The key of course is the broad market... Hopefully the Daily Wrap posts as well as the cumulative market updates have already laid down the broad strokes.

 The increased downside leading negative divergence's rate of change is right at the expected area, this week (see Friday's "Week Ahead" post).


This is the intraday chart after the minutes were released (SPY) with the distribution in to the knee jerk as shown last night and as we move in to higher prices today, again there's distribution. By this time the pattern oif selling in to higher prices should be very clear as the upper standard deviation channel of VWAP has been the target zone.

This is migration to the 2 min chart specifically since yesterday's SPY knee jerk move after the minutes.

The Q's trend is right where I want to see it and where Friday's forecast for this week assumed it would be by this time in the week, much like the SPY.

The migration to the 2 min chart also shows the same trend, again starting this week.

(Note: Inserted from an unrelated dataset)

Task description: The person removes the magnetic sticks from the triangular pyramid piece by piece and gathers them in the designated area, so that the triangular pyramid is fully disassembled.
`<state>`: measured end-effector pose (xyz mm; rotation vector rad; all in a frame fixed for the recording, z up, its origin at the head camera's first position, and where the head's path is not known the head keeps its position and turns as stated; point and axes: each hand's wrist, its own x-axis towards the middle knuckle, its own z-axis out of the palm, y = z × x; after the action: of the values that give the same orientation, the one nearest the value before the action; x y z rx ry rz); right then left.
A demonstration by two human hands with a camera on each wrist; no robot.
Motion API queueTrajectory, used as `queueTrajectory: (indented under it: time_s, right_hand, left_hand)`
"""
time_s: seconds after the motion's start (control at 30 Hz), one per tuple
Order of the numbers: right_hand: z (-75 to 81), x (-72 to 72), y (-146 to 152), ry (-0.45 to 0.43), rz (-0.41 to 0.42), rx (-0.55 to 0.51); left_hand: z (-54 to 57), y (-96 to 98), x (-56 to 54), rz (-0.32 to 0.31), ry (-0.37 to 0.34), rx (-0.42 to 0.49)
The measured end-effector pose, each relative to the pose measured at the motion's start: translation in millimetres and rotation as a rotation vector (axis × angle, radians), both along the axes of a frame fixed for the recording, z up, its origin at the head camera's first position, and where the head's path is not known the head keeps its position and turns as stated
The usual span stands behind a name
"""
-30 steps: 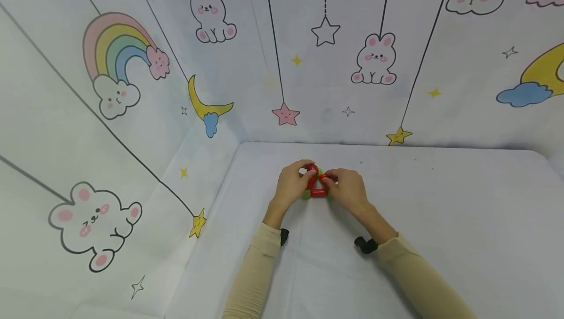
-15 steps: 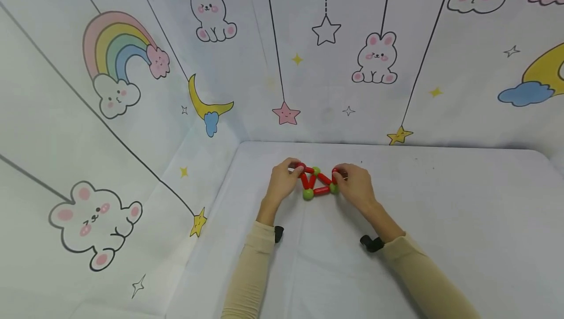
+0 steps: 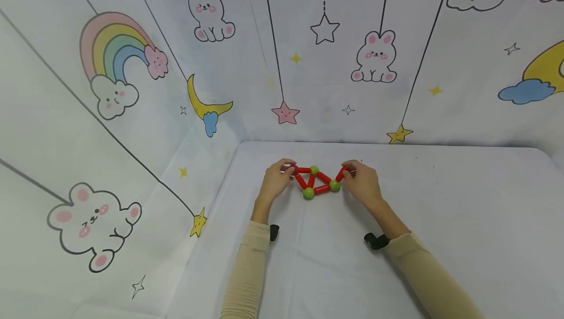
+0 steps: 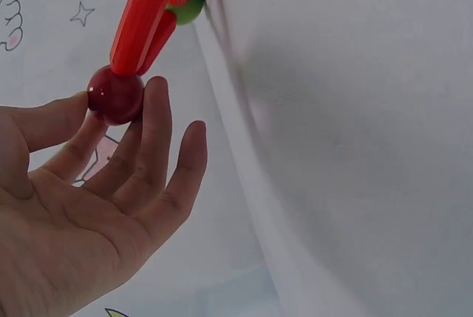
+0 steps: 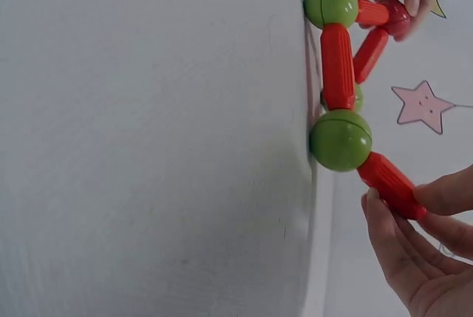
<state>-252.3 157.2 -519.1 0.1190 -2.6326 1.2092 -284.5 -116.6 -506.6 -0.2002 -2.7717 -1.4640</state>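
A flat frame of red rods and green balls, like a magnetic building set, lies on the white table. My left hand [image 3: 275, 179] pinches a dark red ball [image 4: 116, 95] at the frame's left corner between thumb and fingers. Two red rods [image 4: 139, 25] run from that ball to green balls. With thumb and fingertips my right hand [image 3: 362, 182] holds the outer end of a red rod [image 5: 392, 184]. This rod's other end touches the right green ball [image 5: 341, 140]. Another green ball [image 3: 308, 193] sits at the front, and one more green ball [image 3: 314, 170] at the back.
The white table [image 3: 396, 221] reaches out to both sides of the hands. Behind it and on the left stand white walls [image 3: 326, 89] printed with bunnies, stars and rainbows. A black wrist device [image 3: 375, 241] sits by the right cuff, another black device [image 3: 274, 232] by the left.
Both hands have moved apart, the left one leftward with the red ball, the right one rightward with its rod. The bunched frame has spread out flat, and its rods and balls now show.
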Motion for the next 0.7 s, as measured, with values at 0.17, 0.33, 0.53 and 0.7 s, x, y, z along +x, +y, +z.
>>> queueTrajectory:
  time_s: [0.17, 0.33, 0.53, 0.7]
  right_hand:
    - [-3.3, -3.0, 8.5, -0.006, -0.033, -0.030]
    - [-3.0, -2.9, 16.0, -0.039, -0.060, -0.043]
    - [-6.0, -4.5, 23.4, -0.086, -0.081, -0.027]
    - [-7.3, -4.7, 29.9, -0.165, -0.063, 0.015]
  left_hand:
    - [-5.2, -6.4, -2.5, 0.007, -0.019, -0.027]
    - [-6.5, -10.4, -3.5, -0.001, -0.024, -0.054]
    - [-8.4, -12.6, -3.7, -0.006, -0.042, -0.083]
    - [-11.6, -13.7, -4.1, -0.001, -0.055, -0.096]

The larger picture has been the 10-15 min positive divegrence charts, as you can see the deterioration that has been a bellwether  is turning dramatically lower on a strong timeframe at the exact place expected to see it.

The IWM has been lagging badly, it wouldn't surprise me to see some relative outperformance soon. This is yesterday's selling in to the knee jerk.

The IWM 15 min chart shows the major divegrence from the top of what I've been calling its right shoulder to the far left. Even for a bounce/rally, the move is well within the context of a normal retracement in a H&S pattern or any other downtrend, it's really not special in this regard for the IWM.

The most important signal for the immediate future is the divegrence going relative negative and this week leading negative.

Combine these charts with the Index futures and we have a pretty solid case that we are at a pivot area or an actionable area.

 ES 30 min chart from in line to leading negative, again most of this is during this week where it was expected to really deteriorate.

The same for the NQ 30 min chart

And we have clear signals as far out as the 60 min Index futures like this NQ.

The point of the above information is that we are now at the second pivot or an actionable area and the larger and more important of the two pivots (the first to the upside off the base and the second forming now to lead the market /IWM to a lower low which would see several major averages break significant moving averages).